If it were easy, someone would already have done it. Algae is hard. I do like the duckweed, though. That much protein has considerable value, and unlike some of the more efficient algae duckweed is proven to be highly competitive in the wild, i.e. resistant to contamination. And duckweed is far easier to separate.

The inflatable parabolics look like a great low-cost small-scale solution (like for heating house water). I see problems with them scaling to commercial power generation, though: 1/50 weight is not an advantage for wind resistance, and those plastics probably don't have a great MTBF when they get thermally cycled every day.

Dr.Bob - 23-7-2012 at 11:09

Quote: Originally posted by White Yeti  
I listened to a TED talk and I didn't believe what the speaker said; he said that the cumulative capacity of the world's photovoltaic installations is growing exponentially and shows no signs of slowing down.


Yes, Solar is growing fast, but the scale of that slide is still less than 1% of the current energy usage of the world. So even doubling every 2 years, as that graphs shows, it will take about 15 years for Solar to become a major power source, competing with coal, oil, gas and nuclear. I am quite hopeful that solar will achieve breakthroughs in cost and efficiency, that will help, but at current costs, it will be a while before it goes further than 20% of the need, since it can most easily replace peak electric usage, not baseline. And work on energy storage and grid management will help a lot.

So we need more than just solar to really deal with the growing demand for energy, as least for the next 20+ years.

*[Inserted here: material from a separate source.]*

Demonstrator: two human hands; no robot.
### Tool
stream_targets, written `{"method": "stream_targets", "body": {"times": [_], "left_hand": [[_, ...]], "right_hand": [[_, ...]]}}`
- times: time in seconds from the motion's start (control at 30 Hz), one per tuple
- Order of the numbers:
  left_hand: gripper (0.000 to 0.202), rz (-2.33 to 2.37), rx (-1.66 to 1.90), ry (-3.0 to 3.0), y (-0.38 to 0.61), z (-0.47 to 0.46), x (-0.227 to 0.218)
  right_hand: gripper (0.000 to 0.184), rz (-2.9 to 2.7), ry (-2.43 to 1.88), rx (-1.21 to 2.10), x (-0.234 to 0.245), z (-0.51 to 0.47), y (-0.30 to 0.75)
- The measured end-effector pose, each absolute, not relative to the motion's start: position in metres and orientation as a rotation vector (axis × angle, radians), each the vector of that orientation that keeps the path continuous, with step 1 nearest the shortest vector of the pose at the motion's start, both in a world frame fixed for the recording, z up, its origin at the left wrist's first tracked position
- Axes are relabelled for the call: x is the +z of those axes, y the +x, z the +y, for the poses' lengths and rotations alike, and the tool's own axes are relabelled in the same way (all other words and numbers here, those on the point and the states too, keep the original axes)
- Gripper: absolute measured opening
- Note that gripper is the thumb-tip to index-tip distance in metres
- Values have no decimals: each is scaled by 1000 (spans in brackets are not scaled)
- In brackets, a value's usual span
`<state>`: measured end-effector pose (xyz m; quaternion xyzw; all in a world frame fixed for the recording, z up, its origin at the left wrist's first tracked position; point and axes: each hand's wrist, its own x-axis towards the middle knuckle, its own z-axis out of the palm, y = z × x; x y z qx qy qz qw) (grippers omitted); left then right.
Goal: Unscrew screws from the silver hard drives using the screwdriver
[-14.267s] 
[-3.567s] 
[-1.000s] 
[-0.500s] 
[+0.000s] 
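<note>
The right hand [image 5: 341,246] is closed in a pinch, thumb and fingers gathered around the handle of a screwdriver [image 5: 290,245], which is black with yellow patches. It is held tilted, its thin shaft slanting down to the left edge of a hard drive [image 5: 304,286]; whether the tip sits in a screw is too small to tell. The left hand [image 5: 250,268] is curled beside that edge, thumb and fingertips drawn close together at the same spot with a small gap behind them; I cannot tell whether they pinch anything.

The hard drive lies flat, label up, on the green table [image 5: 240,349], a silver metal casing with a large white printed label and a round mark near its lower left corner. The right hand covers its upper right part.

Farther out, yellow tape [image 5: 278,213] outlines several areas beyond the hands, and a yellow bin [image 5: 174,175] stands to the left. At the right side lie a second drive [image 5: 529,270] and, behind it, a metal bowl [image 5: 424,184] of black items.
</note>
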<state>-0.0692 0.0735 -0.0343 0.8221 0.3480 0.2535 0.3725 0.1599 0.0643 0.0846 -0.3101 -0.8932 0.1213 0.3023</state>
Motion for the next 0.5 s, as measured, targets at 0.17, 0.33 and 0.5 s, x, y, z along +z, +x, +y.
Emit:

triplepoint - 23-7-2012 at 17:16

I agree with Dr. Bob. Yes, it is true that solar capacity is growing rapidly, but it is starting from such a low baseline that it will not be a major player for quite some time. Load-balancing and the transmission grid are also powerful obstacles to overcome. Also, keep in mind that much of solar's recent growth is due to its being the political flavor of the month, heavily subsidized by governments. Expect the growth rate to slow when the promoters can't deliver on overly optimistic promises. (see solindra bankruptcy, etc.). Look at warren buffet dumping his huge wind power plans when he determined that there was no economically reasonable way to transport the resulting power. There's also no way around the fact that solar is way less energy-dense than the fossil fuels of is touted to replace.